Me
encanta viajar en avión. Normalmente tengo suerte con los pasajeros
que se sientan junto a mí y me hablan como si me conocieran de toda
la vida. Me gusta volar porque parece que te embarques en una
operación de alto riesgo sobre asentamientos rebeldes iraníes. Cada
pasajero lleva su historia y va pensando en su cabeza que a va hacer
con aquello que busca en su futuro destino así como si fuera una
nueva aventura. Me gusta volar porque puedo ver el paisaje o una
ciudad desde lo alto poco antes de ascender por encima de las nubes y
porque también me gusta el impulso de los motores al despegar, es
como si te vas a la luna.
Hoy
es mi segundo día en
casa
después de 9 fantásticos meses de Erasmus en Irlanda.
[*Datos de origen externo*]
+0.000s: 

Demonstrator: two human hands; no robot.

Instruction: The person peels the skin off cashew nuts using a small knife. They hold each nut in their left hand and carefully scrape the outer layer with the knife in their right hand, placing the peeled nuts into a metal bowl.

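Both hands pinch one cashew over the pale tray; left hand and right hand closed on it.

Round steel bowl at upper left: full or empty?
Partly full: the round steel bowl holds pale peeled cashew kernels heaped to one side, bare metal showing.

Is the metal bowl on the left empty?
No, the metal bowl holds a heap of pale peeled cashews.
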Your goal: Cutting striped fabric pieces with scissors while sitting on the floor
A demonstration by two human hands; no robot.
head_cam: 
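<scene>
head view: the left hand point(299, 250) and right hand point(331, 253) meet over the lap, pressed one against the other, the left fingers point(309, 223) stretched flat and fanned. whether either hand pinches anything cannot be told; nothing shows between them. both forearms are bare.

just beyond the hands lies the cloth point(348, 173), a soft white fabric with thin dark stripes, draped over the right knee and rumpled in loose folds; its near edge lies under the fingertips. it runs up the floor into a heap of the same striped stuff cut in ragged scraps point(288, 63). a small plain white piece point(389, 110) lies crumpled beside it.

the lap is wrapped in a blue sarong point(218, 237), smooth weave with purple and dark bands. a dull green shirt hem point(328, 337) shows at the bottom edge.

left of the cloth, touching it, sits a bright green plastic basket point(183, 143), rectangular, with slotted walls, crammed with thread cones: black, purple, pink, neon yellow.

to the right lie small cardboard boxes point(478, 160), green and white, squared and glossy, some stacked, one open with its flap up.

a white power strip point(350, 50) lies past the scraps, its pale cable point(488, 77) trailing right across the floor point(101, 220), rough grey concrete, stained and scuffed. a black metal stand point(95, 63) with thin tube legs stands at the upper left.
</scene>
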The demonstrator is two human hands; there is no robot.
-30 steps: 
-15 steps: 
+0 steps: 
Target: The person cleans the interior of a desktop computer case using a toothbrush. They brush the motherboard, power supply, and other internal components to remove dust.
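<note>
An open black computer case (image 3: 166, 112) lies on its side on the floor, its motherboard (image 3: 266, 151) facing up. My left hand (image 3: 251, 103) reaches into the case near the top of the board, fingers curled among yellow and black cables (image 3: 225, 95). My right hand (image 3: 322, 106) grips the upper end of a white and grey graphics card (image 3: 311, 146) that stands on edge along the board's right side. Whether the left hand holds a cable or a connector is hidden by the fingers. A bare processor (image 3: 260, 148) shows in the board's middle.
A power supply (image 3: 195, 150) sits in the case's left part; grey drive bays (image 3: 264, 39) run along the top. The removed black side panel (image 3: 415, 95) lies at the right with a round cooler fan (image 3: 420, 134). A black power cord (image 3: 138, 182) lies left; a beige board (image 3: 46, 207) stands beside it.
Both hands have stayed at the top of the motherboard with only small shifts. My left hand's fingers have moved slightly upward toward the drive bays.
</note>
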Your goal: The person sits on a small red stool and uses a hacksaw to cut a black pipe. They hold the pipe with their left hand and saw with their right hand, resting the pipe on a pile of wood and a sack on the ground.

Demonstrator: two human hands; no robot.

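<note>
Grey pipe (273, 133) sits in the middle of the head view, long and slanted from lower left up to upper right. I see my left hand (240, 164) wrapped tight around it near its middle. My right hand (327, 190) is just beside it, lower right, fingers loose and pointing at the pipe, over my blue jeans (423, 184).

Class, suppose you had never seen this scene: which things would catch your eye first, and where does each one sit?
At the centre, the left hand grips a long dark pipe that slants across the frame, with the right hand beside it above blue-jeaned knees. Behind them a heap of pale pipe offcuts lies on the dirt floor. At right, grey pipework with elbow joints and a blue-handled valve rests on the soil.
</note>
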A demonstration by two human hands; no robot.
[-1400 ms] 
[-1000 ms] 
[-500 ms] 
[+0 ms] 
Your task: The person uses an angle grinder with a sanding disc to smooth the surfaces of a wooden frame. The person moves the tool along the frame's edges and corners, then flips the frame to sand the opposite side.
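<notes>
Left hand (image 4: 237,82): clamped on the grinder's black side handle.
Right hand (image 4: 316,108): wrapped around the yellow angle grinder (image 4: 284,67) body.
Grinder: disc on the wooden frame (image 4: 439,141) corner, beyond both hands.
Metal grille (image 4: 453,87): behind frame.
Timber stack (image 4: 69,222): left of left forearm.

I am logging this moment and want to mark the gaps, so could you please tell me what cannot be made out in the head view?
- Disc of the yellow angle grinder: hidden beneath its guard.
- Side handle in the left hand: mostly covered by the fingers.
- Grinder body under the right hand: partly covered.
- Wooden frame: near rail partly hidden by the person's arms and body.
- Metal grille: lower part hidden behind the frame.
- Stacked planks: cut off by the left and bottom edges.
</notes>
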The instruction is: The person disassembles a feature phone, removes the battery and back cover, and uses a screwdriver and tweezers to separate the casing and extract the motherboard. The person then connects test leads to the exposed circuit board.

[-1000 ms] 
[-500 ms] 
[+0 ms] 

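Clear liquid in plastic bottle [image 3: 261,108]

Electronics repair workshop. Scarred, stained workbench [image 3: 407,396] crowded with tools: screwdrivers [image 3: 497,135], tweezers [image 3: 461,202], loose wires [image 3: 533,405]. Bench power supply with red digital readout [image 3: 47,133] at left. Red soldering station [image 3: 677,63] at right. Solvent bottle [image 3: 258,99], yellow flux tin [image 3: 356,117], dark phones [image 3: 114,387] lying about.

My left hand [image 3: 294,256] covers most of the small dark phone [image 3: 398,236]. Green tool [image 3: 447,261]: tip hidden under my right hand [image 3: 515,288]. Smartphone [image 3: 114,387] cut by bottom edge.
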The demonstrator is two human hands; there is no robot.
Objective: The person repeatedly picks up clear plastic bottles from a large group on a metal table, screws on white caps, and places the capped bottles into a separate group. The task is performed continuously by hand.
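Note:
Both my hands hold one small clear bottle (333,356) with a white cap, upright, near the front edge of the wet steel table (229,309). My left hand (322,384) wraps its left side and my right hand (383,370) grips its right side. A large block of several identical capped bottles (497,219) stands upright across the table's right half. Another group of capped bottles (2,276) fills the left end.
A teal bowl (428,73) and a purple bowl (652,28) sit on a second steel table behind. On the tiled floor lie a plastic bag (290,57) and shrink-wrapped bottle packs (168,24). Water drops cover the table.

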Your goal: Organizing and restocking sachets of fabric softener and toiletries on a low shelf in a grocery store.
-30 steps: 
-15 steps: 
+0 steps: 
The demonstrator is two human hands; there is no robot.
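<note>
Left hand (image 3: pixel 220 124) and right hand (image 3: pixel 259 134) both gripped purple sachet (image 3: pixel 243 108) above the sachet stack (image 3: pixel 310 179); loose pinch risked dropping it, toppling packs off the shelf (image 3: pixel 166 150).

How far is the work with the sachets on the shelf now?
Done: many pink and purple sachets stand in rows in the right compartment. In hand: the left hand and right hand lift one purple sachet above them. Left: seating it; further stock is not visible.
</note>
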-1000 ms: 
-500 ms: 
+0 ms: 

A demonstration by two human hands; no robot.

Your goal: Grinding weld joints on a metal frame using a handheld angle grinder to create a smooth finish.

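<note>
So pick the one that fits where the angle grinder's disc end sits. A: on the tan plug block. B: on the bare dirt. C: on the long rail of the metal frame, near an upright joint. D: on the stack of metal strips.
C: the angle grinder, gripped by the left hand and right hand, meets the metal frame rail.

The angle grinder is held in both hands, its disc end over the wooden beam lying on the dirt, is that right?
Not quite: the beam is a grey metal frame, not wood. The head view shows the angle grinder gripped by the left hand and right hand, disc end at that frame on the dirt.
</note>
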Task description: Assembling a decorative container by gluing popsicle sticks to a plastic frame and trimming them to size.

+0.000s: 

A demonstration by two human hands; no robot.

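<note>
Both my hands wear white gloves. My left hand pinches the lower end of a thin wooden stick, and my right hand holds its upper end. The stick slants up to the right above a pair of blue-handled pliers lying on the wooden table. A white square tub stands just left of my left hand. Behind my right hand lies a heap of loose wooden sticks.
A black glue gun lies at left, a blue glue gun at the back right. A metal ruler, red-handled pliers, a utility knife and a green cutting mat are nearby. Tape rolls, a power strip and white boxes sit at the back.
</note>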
Una chica
australiana se sentó junto a mi y celebró conmigo el haber
encontrado el bolígrafo para hacer crucigramas. Yo también feliz
por ello, le enseñé mi libro de Salinger pero le expliqué por que
iba a dormir y no leer durante el viaje. Después de intercambiar
unas palabras y risas, dejó el bolígrafo junto a mi libro y sacó
un antifaz para poder dormir, después me dio las buenas noches y
antes de que el avión despegara ella ya estaba durmiendo. Poco
después de que el avión hubiera despegado y diera su primer giro
rumbo al sur, yo fui el siguiente en caer dormido.
Después
de casi dos horas de sueño y a casi 10 minutos de aterrizar, la
mujer australiana se dió dos bofetadas para despertarse.
Intercambiamos unas pocas palabras y cuando llegamos al aeropuerto
nos separamos con una breve despedida.
La
gente viene y va y es algo que me gusta de los aeropuertos, nunca te
encuentras a la misma gente (o casi nunca).